**WHAT TO DO**
Wherever a line of the data contains "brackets", copy that line.

**DATASET RECORDS**
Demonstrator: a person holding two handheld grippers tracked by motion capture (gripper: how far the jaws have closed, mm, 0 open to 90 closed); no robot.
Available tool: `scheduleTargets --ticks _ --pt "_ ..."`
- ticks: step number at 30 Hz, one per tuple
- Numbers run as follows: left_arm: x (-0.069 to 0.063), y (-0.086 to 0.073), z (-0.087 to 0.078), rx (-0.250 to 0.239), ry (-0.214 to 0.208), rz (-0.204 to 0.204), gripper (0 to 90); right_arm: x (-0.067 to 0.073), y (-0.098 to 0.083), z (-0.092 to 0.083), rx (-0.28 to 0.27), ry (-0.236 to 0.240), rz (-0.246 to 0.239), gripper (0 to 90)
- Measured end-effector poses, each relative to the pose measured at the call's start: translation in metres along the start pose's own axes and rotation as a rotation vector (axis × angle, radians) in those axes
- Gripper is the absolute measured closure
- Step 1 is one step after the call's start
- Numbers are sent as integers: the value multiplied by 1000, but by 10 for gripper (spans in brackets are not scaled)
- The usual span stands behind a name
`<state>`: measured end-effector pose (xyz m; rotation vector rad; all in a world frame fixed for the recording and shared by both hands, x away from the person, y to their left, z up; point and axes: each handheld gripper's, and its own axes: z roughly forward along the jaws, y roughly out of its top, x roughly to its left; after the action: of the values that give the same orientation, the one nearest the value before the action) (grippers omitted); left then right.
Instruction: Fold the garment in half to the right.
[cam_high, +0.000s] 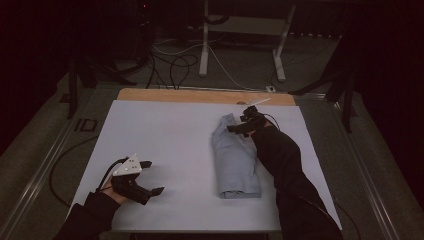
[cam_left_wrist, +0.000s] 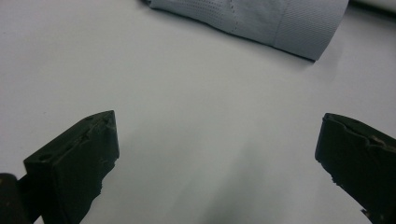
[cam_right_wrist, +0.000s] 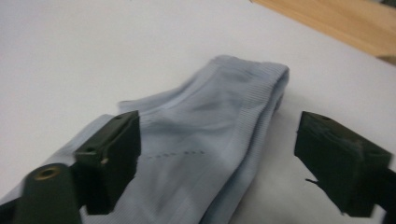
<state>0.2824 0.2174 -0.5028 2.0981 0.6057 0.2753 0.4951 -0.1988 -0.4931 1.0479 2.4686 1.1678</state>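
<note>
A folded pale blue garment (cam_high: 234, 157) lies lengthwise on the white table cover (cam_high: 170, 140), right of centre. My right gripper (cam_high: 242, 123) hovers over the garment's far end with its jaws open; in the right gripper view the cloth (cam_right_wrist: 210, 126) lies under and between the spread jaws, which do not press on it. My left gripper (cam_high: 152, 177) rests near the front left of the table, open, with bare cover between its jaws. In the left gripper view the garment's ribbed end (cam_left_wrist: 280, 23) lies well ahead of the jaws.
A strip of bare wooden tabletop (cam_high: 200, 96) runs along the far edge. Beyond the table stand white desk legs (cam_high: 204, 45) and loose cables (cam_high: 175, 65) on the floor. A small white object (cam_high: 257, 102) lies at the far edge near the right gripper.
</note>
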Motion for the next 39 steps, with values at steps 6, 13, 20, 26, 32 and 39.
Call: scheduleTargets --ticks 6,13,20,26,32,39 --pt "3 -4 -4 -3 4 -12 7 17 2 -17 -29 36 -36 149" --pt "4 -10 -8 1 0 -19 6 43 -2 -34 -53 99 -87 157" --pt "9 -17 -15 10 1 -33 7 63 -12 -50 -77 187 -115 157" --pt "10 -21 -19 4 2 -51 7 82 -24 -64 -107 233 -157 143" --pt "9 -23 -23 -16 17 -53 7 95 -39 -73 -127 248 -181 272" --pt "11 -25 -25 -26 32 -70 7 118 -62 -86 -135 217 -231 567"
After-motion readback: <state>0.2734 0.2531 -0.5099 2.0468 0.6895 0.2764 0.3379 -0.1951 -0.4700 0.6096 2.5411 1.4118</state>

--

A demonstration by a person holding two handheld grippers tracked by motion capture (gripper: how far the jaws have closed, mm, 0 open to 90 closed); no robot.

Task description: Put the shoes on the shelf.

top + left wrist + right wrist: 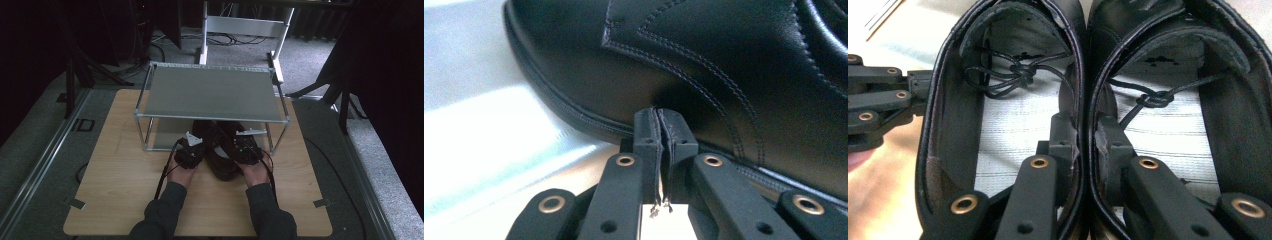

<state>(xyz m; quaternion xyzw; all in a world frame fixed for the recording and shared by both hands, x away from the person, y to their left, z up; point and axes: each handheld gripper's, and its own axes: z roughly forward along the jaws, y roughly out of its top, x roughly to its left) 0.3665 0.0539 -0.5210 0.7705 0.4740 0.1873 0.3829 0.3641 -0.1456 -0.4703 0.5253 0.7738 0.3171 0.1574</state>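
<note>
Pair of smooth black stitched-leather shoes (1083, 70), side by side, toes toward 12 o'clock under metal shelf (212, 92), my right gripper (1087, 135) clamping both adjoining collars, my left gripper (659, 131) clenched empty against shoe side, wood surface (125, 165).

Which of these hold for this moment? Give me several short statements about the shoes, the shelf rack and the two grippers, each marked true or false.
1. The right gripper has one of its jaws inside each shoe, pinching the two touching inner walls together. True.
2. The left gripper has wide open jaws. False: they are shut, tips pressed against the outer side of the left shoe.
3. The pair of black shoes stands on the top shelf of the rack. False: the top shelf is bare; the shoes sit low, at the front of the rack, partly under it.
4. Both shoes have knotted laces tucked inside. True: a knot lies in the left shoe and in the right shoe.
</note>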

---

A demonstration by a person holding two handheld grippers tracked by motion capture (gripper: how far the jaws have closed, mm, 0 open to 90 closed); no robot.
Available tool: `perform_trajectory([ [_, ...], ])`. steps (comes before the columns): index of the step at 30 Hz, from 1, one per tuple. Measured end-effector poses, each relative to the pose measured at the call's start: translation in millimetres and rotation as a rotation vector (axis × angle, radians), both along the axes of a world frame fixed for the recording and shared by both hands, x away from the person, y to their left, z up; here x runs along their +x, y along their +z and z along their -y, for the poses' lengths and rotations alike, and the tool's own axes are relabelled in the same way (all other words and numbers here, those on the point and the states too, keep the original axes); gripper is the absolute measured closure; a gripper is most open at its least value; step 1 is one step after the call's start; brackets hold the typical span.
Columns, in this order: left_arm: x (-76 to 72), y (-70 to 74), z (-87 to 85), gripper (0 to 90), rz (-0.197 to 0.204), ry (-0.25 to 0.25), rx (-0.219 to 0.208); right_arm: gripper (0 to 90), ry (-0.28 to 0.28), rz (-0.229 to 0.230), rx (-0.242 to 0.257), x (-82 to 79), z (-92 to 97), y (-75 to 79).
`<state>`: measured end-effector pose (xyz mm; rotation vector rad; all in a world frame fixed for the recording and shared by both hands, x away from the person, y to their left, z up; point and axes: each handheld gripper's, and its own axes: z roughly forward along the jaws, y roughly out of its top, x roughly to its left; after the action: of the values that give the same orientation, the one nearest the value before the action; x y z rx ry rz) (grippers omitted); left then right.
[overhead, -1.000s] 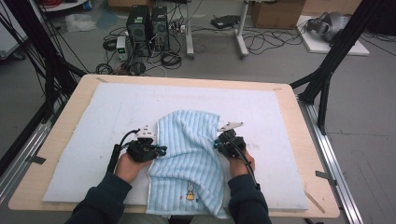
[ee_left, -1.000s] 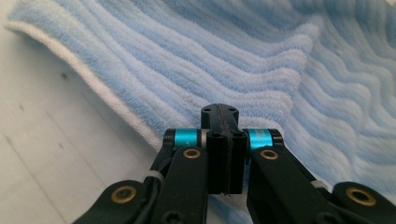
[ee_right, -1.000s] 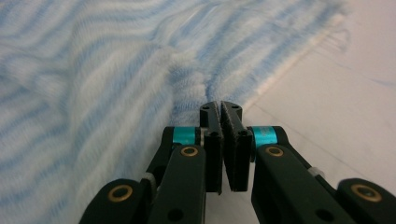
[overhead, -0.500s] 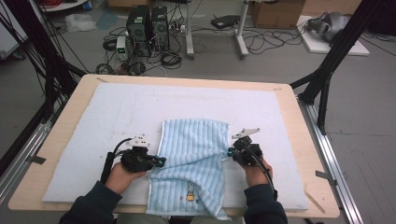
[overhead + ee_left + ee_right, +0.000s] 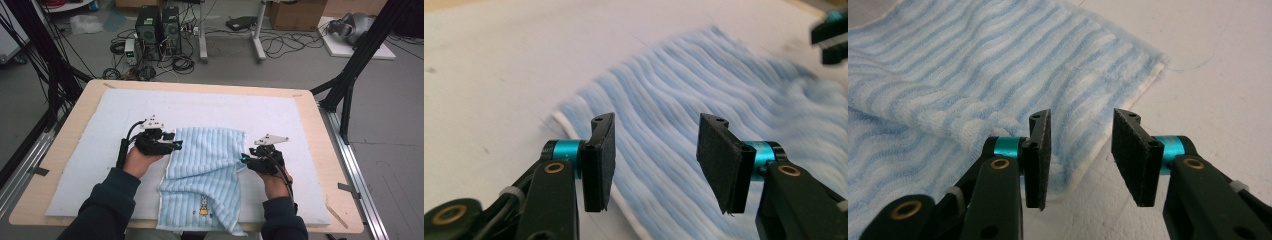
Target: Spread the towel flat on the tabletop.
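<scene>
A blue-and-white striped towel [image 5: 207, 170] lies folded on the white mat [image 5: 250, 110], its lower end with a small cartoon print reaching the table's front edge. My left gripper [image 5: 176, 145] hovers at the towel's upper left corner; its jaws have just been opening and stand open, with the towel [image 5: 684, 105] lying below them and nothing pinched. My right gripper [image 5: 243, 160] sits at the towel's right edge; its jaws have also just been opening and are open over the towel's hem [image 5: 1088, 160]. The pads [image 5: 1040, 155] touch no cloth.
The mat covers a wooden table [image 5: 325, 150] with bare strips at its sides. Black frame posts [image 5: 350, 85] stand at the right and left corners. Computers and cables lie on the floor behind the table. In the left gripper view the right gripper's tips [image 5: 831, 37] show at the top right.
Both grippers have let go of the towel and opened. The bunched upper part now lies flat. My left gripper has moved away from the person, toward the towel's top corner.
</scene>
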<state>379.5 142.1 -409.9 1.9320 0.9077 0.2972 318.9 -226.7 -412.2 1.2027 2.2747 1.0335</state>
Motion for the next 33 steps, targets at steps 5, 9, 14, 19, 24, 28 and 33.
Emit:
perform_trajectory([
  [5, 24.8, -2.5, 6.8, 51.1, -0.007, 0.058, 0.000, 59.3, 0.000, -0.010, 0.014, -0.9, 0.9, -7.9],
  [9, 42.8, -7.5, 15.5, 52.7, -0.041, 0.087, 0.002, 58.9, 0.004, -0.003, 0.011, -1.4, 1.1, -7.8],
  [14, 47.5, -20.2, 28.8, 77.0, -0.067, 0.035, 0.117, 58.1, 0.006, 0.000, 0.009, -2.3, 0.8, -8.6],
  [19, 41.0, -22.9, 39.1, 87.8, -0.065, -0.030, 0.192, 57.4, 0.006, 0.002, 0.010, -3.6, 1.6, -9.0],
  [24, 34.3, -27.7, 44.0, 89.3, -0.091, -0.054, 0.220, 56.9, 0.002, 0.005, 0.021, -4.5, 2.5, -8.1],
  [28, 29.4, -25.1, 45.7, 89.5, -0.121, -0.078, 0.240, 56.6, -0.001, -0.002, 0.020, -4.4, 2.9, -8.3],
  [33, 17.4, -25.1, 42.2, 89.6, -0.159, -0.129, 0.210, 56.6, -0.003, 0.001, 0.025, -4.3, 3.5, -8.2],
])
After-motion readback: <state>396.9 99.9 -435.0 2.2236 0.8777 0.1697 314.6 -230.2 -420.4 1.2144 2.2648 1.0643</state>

**RESULT OF THE EXERCISE**
- Numbers are sent as integers: the value multiplied by 1000, but by 10 for gripper (spans in brackets are not scaled)
Available tool: `perform_trajectory([ [_, ...], ])`. steps (comes before the columns): index of the step at 30 Hz, from 1, one per tuple. Measured end-effector poses, each relative to the pose measured at the call's start: translation in millimetres and rotation as a rotation vector (axis × angle, radians), both along the axes of a world frame fixed for the recording and shared by both hands, x away from the person, y to their left, z up; here x runs along their +x, y along their +z and z along their -y, for the poses' lengths and rotations alike, and the tool's own axes are relabelled in the same way (all other words and numbers here, those on the point and the states too, keep the original axes); gripper is the absolute measured closure; a gripper is most open at its least value; step 1 is one step after the call's start; brackets hold the typical span.

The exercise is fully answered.